I'm so sick of "AI demos" at work. Every demo goes like this.
- Generate text with an LLM.
- Don't fact check it.
- Don't verify it works.
- Oooh and aahhh at random numbers and charts.
- Higher ups all clap and say we could be 10x more productive if more people would just use AI more.
Meanwhile they ignore that zero AI projects have actually stuck around or get used in a meaningful way.
As someone who sometimes makes demos of our own AI products at work for internal use, you have no idea how much time I spend on finding demo cases where LLM output isn’t immediately recognizable as bad or wrong…
To be fair it’s pretty much only the LLM features that are like this. We have some more traditional AI features that work pretty well. I think they just tagged on LLM because that’s what’s popular right now.
As someone who is excited about AI and thinks it's pretty neat, I agree we've needed a level-set around the expectations. Vibe coding isn't a thing. Replacing skilled humans isn't a thing. It's a niche technology that never should've been sold as making everything you do with it better.
We've got far too many companies who think adoption of AI is a key differentiator. It's not.
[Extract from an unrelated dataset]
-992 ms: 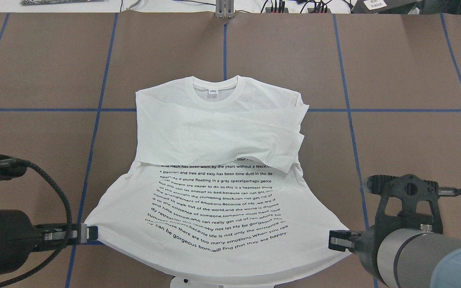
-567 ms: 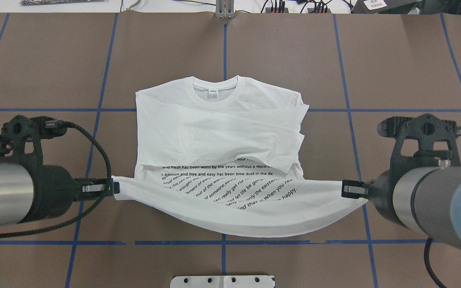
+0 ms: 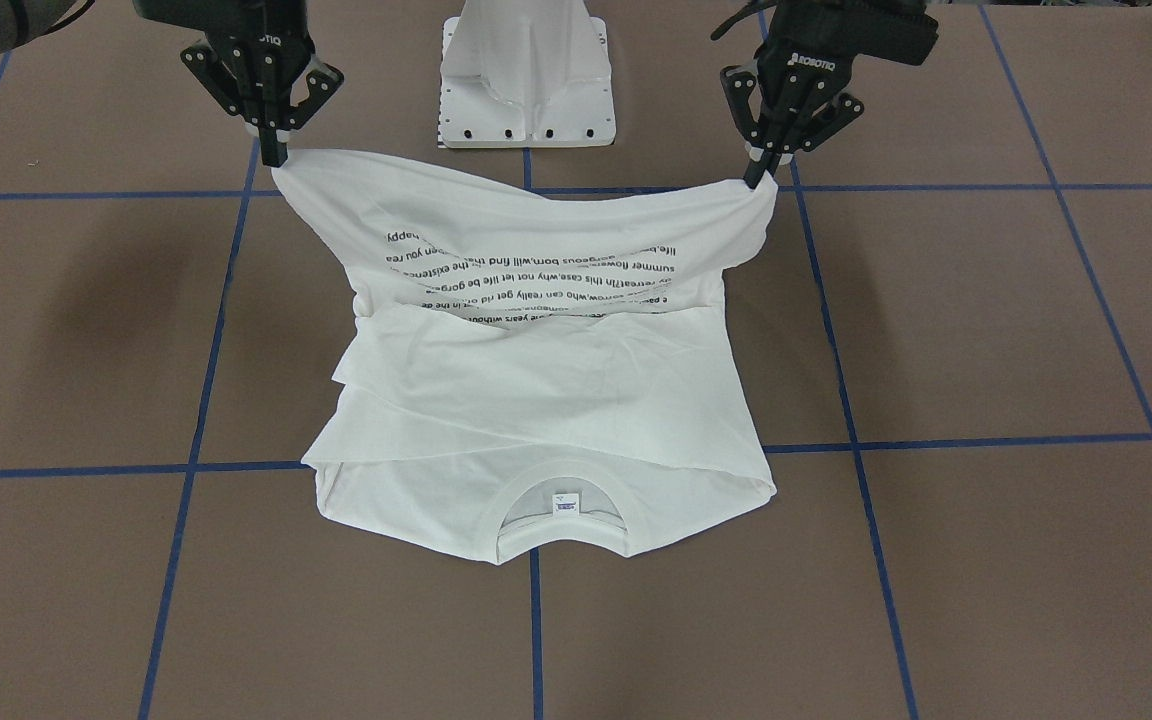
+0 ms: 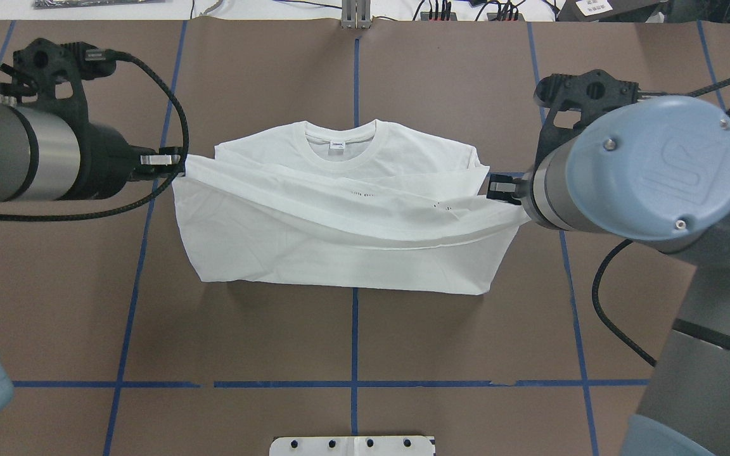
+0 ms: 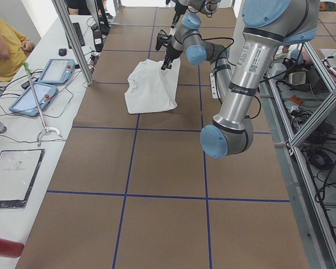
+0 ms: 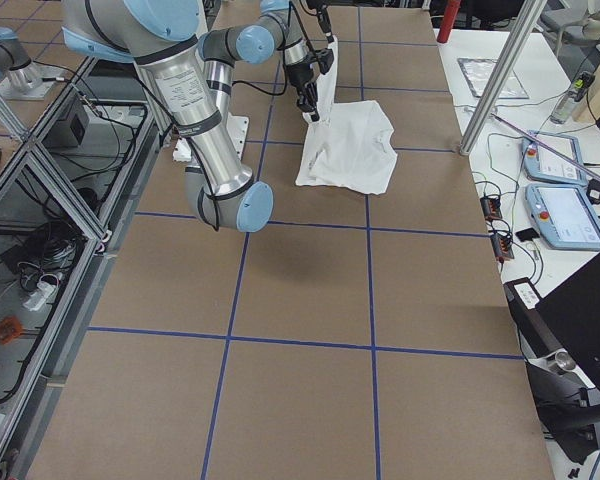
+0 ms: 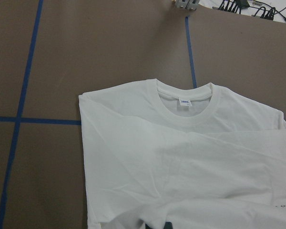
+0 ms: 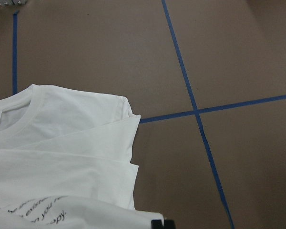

The key differentiator is almost always the people, though that's not as sexy as cutting edge technology.
The key differentiator is almost always the people, though that’s not as sexy as cutting edge technology.
Evidently you haven't worked with me. I'm actually quite sexy.
For the things AI is good at, like reading documentation, one should just get a local model and be done.
I think pouring as much money as big companies in the us has been doing is unwise. But when you have deep pockets, i guess you can afford to gamble.
It is absolutely a bubble, but the applications that AI can be used for still remain while the models continue to get better and cheaper. Here's the actual graph:
This contradicts what I'm reading in that AI model costs grow with each generation, not shrink.
Also that is the cost to train them, not the cost to use them, which is different.
That was published a year ago, highly selective, doesn't include something like Llama 4 Maverick.
brace for the pop, this one gonna be loud.
Of course. Although ai, or more accurately llms do have use functions they are not the star trek computer.
I use chatgpt as a Grammer check all the time. It's great for stuff like that. But it's definitely not a end all be all solution to productivity.
I think corporations got excited llms could replace human labor... But it can't.
Grammer
Grammar.
There's nothing AI can do that an internet pedant can't.
grammar
Mind your capitalization, fellow pedant.
Large companies (defined as having more than 250 employees) have reduced their AI usage, according to the data (click to expand the Tweet below). The slowdown started in June, when it was at roughly 13.5%, slipping to about 12% at the end of August.
Someone explain to me how I am to see this "rate" as - is it adoption rate or usage rate? IF it is adoption rate 13.5% of all large firms are using it? and it's declined to 12%? Or is it some sort of usage rate and if so, whatever the fuck is 12% usage?